● Task to complete: Exact reproduction required: the lines below from the line with "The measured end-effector" to the line with "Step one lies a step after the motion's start", both ends included, and no others.
= Beginning of Section =
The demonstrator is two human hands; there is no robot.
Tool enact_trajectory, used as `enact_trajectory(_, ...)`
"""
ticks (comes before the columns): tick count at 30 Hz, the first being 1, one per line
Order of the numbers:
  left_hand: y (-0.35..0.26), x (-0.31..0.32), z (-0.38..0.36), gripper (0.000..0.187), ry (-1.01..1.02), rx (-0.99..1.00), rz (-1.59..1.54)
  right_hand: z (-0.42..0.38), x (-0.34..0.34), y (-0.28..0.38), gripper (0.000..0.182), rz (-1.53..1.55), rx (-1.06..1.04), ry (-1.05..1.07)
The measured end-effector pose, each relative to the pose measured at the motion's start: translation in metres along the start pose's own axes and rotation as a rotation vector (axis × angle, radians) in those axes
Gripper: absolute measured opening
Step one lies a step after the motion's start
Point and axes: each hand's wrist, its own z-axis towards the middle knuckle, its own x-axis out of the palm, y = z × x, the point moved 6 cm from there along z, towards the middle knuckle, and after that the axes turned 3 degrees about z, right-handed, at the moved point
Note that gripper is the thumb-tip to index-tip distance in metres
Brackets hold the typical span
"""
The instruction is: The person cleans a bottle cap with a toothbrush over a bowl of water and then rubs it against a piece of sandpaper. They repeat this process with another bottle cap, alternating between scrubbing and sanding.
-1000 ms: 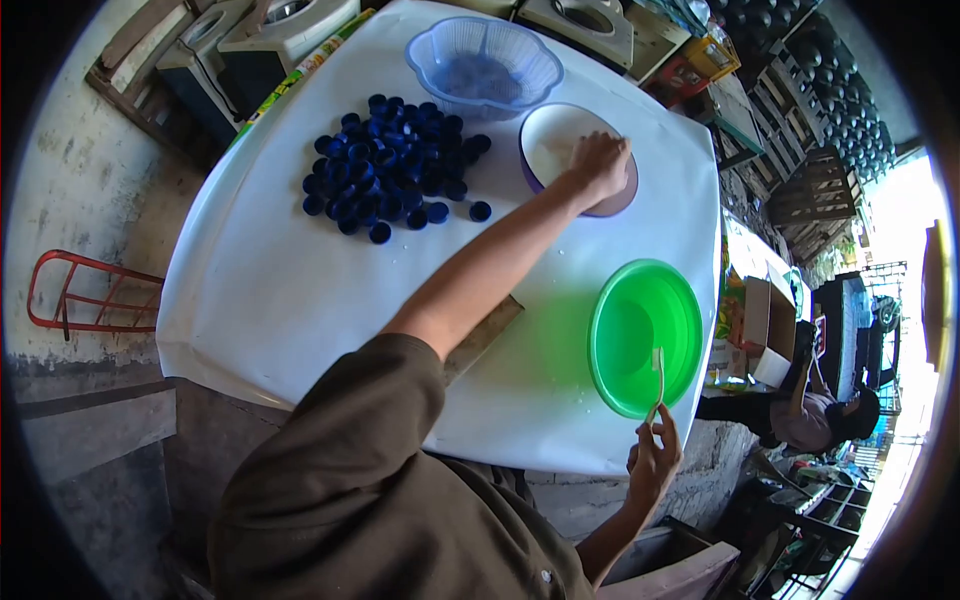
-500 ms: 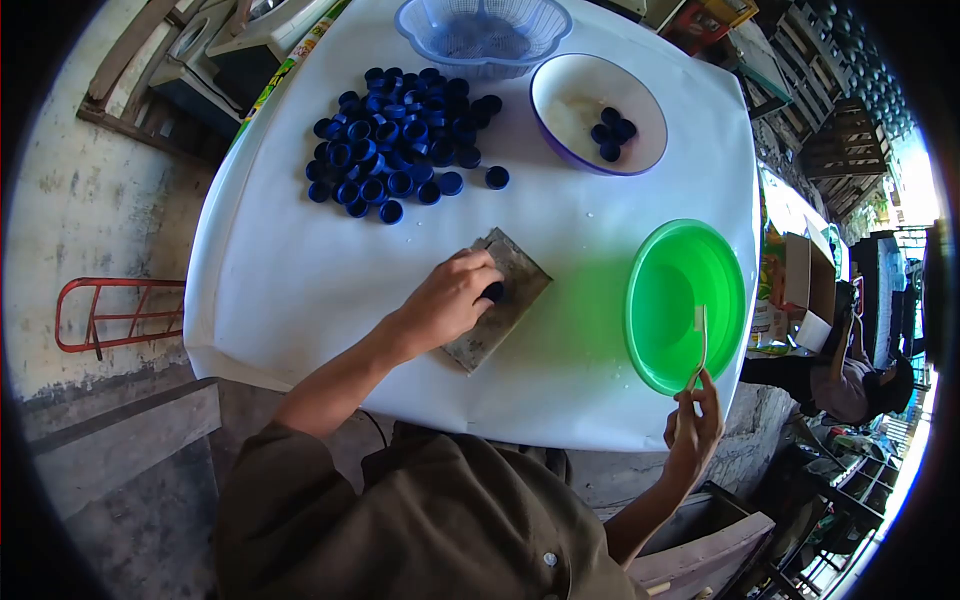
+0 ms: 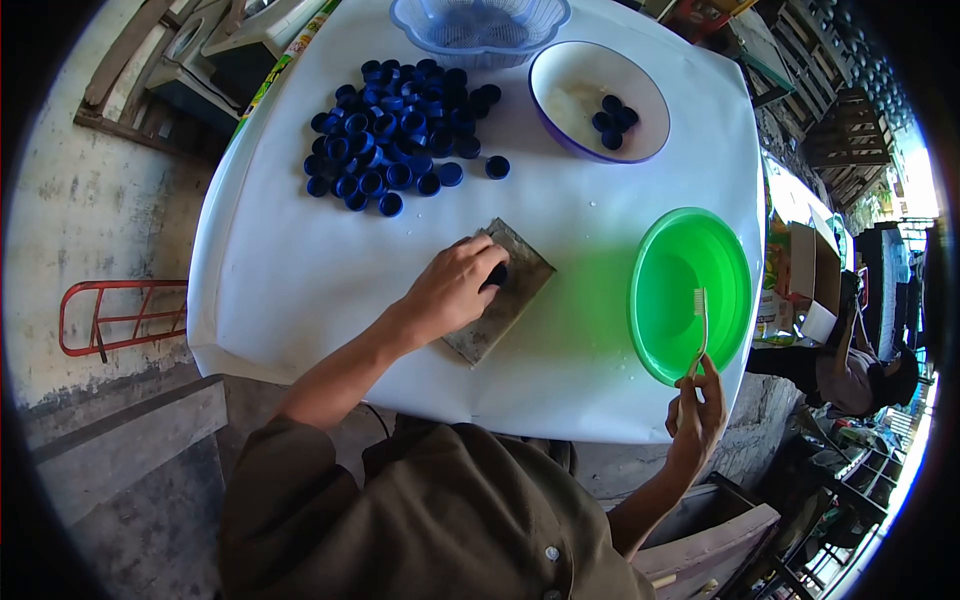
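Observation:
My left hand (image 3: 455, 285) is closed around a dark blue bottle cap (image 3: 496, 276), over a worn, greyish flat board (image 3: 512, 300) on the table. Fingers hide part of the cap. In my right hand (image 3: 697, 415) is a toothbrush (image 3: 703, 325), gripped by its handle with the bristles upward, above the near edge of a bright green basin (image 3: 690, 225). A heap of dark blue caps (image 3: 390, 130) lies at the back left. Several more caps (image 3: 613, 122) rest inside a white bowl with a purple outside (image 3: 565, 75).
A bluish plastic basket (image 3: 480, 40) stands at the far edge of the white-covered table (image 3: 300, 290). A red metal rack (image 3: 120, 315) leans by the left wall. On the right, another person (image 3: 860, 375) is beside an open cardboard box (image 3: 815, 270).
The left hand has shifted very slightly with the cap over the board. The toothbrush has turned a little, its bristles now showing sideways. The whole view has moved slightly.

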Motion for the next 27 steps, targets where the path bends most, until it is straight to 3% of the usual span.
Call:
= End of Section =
● Response:
The measured end-effector pose, each relative to the pose measured at the motion's start: translation in metres along the start pose's own axes and rotation as a rotation vector (axis × angle, radians) in those axes
Gripper: absolute measured opening
Step one lies a step after the motion's start

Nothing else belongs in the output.